Certes la Mongolie a retrouvé son indépendance, mais reste gouvernée par un parti, le PRPM (Parti Révolutionnaire du Peuple Mongol) ; ce qui explique aussi toutes les vexations et autres provocations à l'encontre de Galsan Tschinag et de son peuple des Trouvas ; s'il n'en démonte pas le mécanisme d'une façon aussi neutre et « politique », il en montre parfaitement l'essence : ce sont bien deux conceptions de l'homme et de son organisation en société qui s'affrontent. Il n'est pas reconnu comme chef, parce qu'il aurait « intrigué », accompli des tas de manœuvres, écrasé tous ses concurrents, mais bien parce qu'il dispose naturellement d'un certain pouvoir que n'ont pas les autres. En revanche l'exercice de ce pouvoir n'est accepté que parce qu'il est au service de la collectivité dans son ensemble : Galsan ne met pas ses dons pour satisfaire ses propres caprices, mais bien pour permettre à la collectivité qu'il dirige de bien vivre, d'avoir une existence la plus facile possible. Il ne peut y avoir dans un tel système de relation de dominant à dominé, telle que nous pouvons le connaître dans nos civilisation occidentales contemporaines, et dont même la démocratie n'est pas exempte. La seule relation possible est basée sur une estime réciproque : celle d'un peuple vis-à-vis de son chef, parce les talents qu'il manifeste sont pour eux un gage de bonne vie, et pour le « chef » ses propres talents ne font que renforcer l'estime qu'il a pour son peuple, puisque c'est grâce à eux et aux « bienfaits » qu'ils procurent à son peuple, que lui-aussi peut se réaliser.
On comprend alors la grandeur de ces pages, où lorsque Galsan revient au pays, tout son peuple vient non seulement lui rendre hommage, en lui apportant des tas de cadeaux.
Il ne s'agit pas seulement de la vie matérielle, on risquerait vite alors de tomber dans ces notions de clientélisme, de bakchich et autres dessous de tables, si chers à nombre de politiciens véreux et autres homme d'affaires dénués eux-aussi de tout scrupule ; car derrière tous ces dons se cachent une vie spirituelle intense. Là encore, l'auteur ne procède pas par schéma scientifique, il se contente de faits, de ces seuls faits qui lui sont arrivés : les rêves qu'il a pu faire, mais aussi les relations et entretiens avec deux femmes, aspirantes chamans, et qui vont devenir ses élèves.

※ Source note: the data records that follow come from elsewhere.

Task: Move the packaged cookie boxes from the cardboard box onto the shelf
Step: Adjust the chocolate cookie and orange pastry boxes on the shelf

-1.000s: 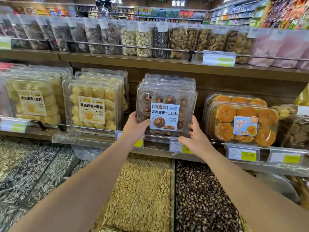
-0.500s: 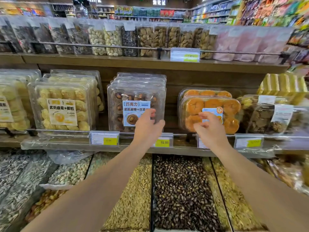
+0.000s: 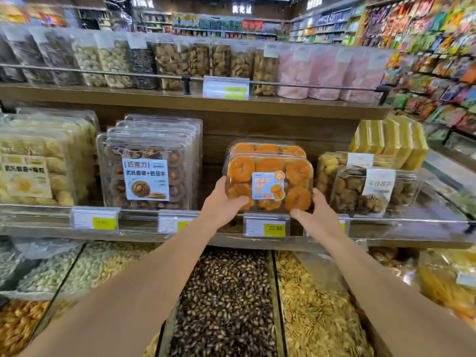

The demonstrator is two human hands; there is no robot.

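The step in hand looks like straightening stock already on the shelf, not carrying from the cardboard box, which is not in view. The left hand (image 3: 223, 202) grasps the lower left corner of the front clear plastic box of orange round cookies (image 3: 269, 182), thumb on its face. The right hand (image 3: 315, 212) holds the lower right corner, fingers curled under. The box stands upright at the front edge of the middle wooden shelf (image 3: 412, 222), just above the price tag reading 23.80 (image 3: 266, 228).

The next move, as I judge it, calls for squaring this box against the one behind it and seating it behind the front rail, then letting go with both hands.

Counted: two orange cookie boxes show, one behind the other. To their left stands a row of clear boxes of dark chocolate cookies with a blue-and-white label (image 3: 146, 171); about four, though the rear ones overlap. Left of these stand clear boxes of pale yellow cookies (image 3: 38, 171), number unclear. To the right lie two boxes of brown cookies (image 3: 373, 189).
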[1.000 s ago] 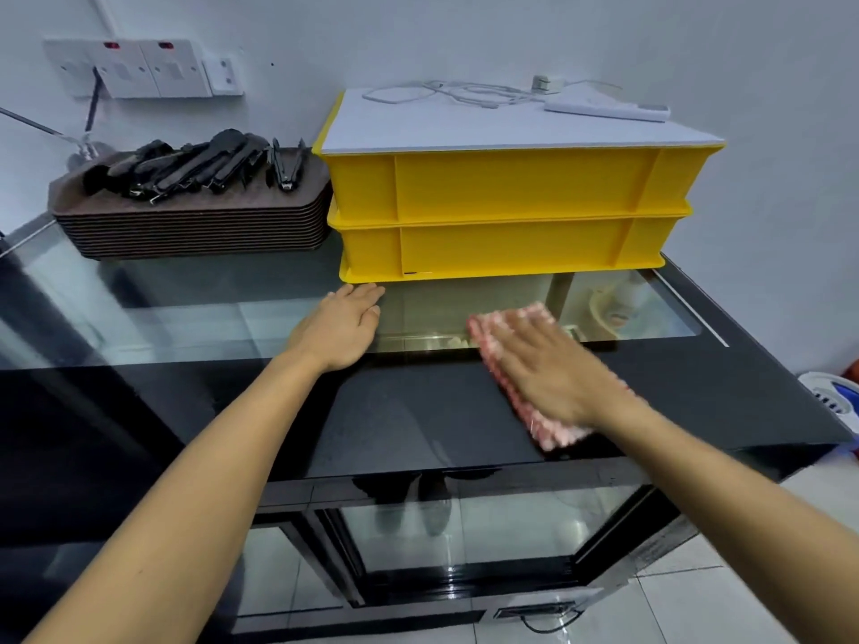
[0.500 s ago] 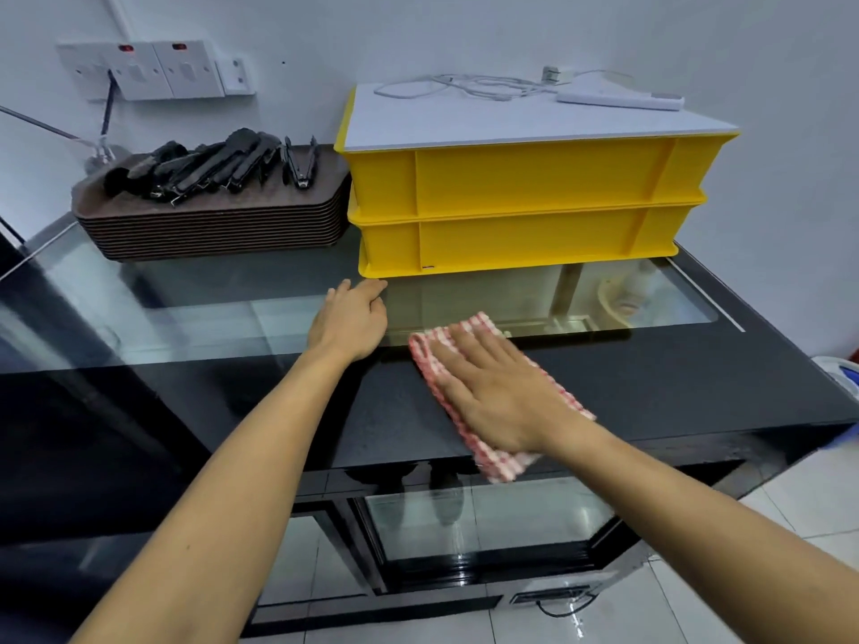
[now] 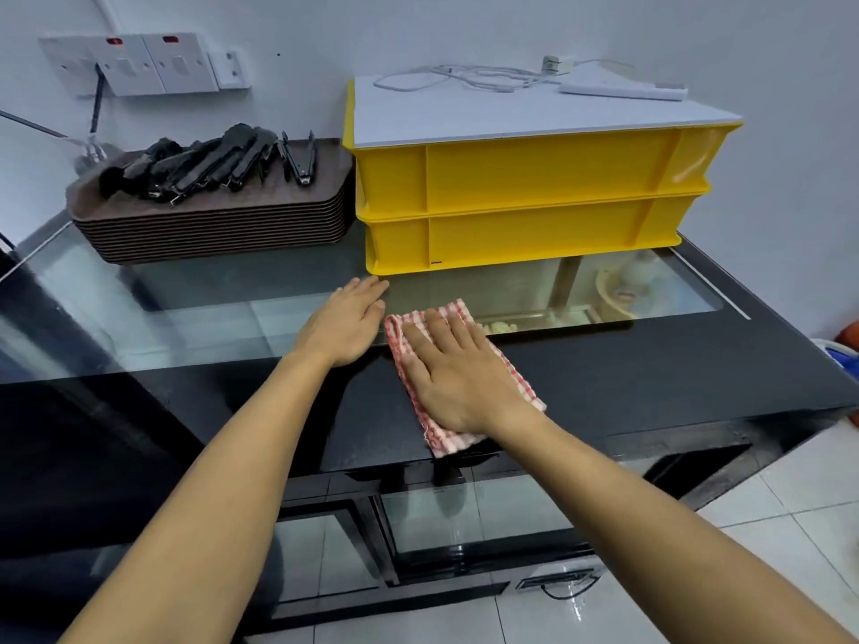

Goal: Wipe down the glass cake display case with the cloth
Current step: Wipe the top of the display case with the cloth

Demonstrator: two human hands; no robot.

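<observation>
The glass cake display case (image 3: 195,313) has a clear top panel and a black front band (image 3: 650,378). A red-and-white checked cloth (image 3: 518,381) lies flat across the edge between glass and black band. My right hand (image 3: 458,378) presses on the cloth with straight, spread fingers and covers most of it. My left hand (image 3: 346,325) rests flat on the top just left of the cloth, fingertips near the lower yellow crate.
Two stacked yellow crates (image 3: 534,202) with a white board and cables on top stand at the back right. A stack of brown trays (image 3: 214,225) carrying black tongs sits at the back left. Wall sockets (image 3: 135,62) are above. White floor tiles (image 3: 790,495) lie to the right.
My right hand has slid the cloth leftward along the top until it lies beside my left hand. The left hand has stayed in place.
</observation>
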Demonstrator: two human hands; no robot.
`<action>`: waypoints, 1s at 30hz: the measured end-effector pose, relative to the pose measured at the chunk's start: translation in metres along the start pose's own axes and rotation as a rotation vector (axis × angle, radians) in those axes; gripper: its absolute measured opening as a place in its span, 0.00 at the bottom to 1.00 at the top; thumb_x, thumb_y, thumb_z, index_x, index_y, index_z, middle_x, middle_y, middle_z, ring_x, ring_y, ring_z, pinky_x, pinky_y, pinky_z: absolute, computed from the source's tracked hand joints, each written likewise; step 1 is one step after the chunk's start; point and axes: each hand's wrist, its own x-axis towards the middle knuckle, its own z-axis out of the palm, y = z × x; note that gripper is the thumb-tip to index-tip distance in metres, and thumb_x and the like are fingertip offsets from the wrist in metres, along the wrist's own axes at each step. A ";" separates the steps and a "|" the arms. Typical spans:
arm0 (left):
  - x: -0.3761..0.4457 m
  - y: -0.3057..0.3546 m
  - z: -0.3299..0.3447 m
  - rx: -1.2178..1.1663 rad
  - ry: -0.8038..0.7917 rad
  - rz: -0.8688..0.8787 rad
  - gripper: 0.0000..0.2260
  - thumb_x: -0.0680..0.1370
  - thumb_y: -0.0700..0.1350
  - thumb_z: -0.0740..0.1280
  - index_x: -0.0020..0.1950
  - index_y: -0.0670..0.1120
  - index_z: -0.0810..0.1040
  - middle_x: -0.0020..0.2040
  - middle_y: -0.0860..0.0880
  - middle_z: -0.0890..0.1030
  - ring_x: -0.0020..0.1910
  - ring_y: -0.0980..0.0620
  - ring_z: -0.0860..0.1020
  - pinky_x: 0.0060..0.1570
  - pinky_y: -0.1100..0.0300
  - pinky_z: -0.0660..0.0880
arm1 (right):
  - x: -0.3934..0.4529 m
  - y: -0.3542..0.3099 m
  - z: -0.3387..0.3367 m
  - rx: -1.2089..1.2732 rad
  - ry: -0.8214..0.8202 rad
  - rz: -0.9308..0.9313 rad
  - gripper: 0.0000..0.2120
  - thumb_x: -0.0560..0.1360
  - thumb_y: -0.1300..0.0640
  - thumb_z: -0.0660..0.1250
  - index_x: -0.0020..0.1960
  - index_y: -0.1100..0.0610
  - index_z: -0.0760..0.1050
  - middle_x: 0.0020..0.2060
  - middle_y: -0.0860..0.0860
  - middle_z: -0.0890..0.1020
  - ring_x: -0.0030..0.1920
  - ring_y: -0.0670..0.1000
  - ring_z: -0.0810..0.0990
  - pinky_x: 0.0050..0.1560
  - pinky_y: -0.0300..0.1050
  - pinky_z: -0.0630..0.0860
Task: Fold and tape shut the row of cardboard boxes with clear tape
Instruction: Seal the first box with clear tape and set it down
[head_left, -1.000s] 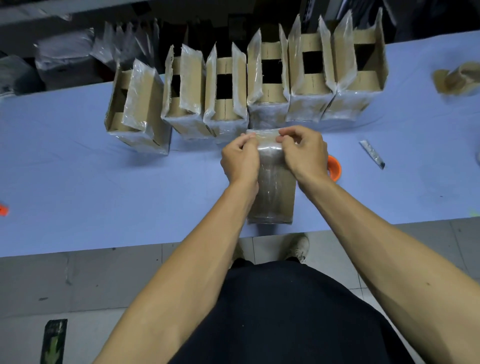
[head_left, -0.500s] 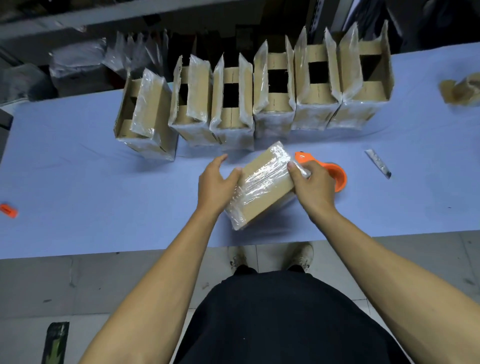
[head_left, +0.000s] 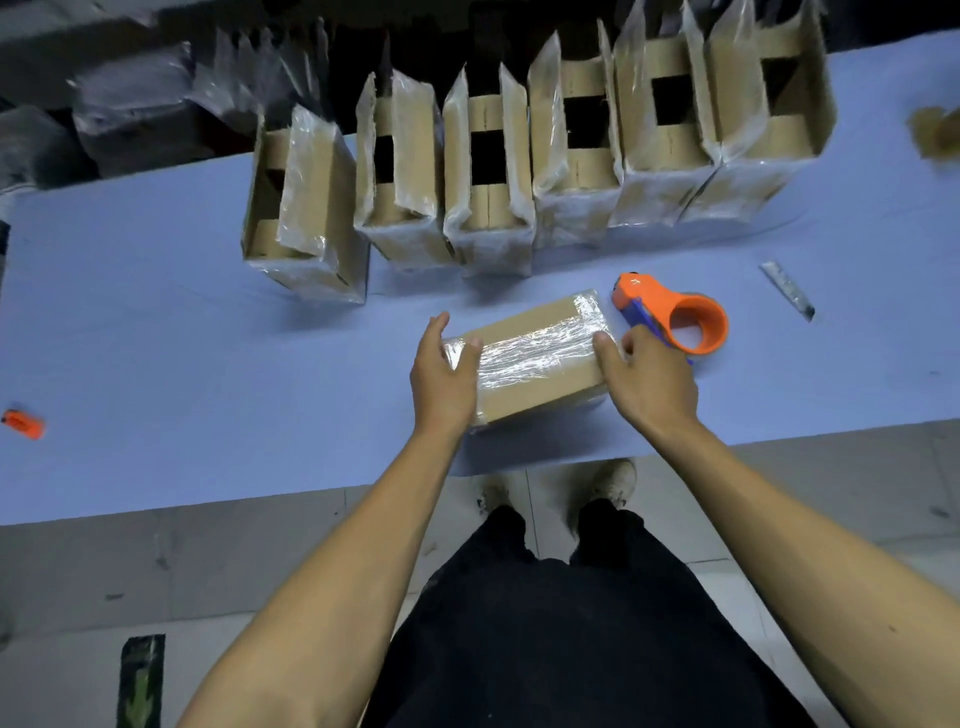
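Overhead light falls evenly on the blue tabletop (head_left: 156, 332), bright enough to read everything on it, while the top of the frame sinks into near-black. Glare streaks white across the clear tape on the closed box (head_left: 535, 358) at centre. Soft shadows lie just under the open boxes (head_left: 571, 140). The brown object (head_left: 935, 130) at the right edge is smeared with blur, and the wide lens bows the tabletop's edges.

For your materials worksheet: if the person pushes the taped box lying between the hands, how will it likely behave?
The taped box lies flat on a broad face, so it should slide, not tip or roll. Its glossy clear tape may feel slippery under the fingers. Closed cardboard probably stays stiff; weight cannot be judged.
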 end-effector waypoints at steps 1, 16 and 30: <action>0.000 0.001 0.001 -0.003 0.010 -0.010 0.26 0.82 0.50 0.68 0.78 0.53 0.66 0.78 0.47 0.67 0.76 0.51 0.65 0.65 0.61 0.65 | -0.002 0.000 0.001 -0.010 -0.007 0.016 0.22 0.78 0.37 0.56 0.36 0.53 0.63 0.32 0.48 0.73 0.39 0.57 0.73 0.33 0.45 0.61; -0.025 -0.016 0.004 -0.161 -0.055 -0.107 0.18 0.82 0.49 0.66 0.71 0.48 0.73 0.63 0.53 0.81 0.62 0.55 0.80 0.65 0.56 0.75 | 0.015 -0.001 0.018 0.434 -0.255 -0.038 0.23 0.82 0.41 0.54 0.74 0.48 0.67 0.67 0.48 0.76 0.67 0.53 0.73 0.68 0.53 0.68; 0.004 -0.046 -0.157 -0.212 0.145 -0.111 0.13 0.82 0.50 0.65 0.65 0.48 0.77 0.60 0.51 0.84 0.59 0.52 0.82 0.63 0.52 0.77 | -0.035 -0.140 0.094 0.429 -0.406 -0.242 0.21 0.82 0.41 0.53 0.72 0.46 0.67 0.58 0.40 0.75 0.59 0.48 0.73 0.56 0.43 0.67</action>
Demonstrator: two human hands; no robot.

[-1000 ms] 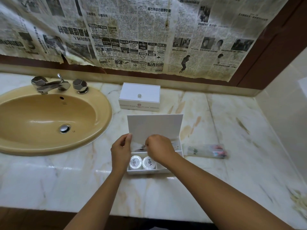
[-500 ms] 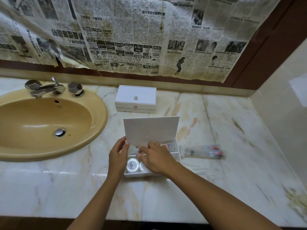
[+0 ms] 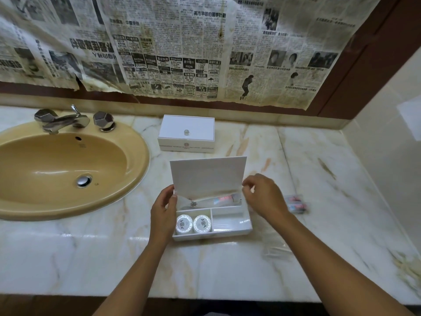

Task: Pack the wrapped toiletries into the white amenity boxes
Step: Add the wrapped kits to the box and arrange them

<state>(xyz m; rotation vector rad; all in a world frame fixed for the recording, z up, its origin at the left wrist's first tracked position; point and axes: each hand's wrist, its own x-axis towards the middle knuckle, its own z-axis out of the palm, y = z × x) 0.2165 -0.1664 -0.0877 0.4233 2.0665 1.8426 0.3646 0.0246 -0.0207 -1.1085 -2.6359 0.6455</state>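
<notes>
The open amenity box (image 3: 232,232) sits on the marble surface (image 3: 227,270), just in front of the person, its lid (image 3: 208,174) standing upright at the back. In its long rear compartment lies a clear-wrapped toiletry packet (image 3: 209,200) with a pink and white item inside. The front left compartment holds two round white wrapped soaps (image 3: 193,224) side by side; the front right one holds something clear that I can't make out. The left hand (image 3: 163,213) grips the box's left end, thumb at the packet's corner. The right hand (image 3: 262,197) pinches the packet's right end with curled fingers. Behind stands a closed white box (image 3: 186,133) with a small knob. A second wrapped packet (image 3: 296,204) lies to the right, partly hidden by the right hand. A tan sink (image 3: 68,201) with chrome taps (image 3: 66,120) is at left, and newspaper (image 3: 182,46) covers the wall.
</notes>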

Il pourrait s'en contenter, mais lui-aussi, malgré tous ses dons a besoin d'une doctrine qui les fonde : et cette doctrine (ce n'est peut-être pas le mot qui convienne, mais je n'en ai pas trouvé de plus approchant !) qui porte un nom, le bouddhisme. Et le bouddhisme c'est le Dalaï-Lama ; croyant ou pas, mystique ou non, on reconnaît la force de cette humilité qui amène Galsan à rencontrer le Maître des Maîtres. Ah, je vois tout de suite mes détracteurs qui vont voir dans mes propos une certaine forme d'idolâtrie. Pourtant il n'est que de lire et relire ces pages où Galsan raconte ses liens avec le Dalaï-Lama, pour se rendre compte que là-aussi la relation n'est pas de dominant à dominé, mais d'estimable à estimable ; les réactions humaines et quasi viscérales du Dalaï-Lama le montrent à la perfection. Loin d'idolâtrie, elles mettent en avant que quelles que soient les positions dans l'échelle sociale, et même si on est au plus haut, on sait rester homme, humain, et que c'est cette participation à l'humain qui doit régir les rapports entre humains.
Un très grand livre dont le principal mérite est de nous ouvrir les yeux sur une autre réalité ; elle n'est certes pas transposable à notre civilisation, mais cela n'a pas d'importance, par contre ce qui est indispensable c'est que nous ayons conscience de sa valeur au moins égale à la nôtre, et que nous ayons la même sagesse que celle qui parcourt toutes ces pages : les autres sont autant estimables que nous, et partant aussi respectables.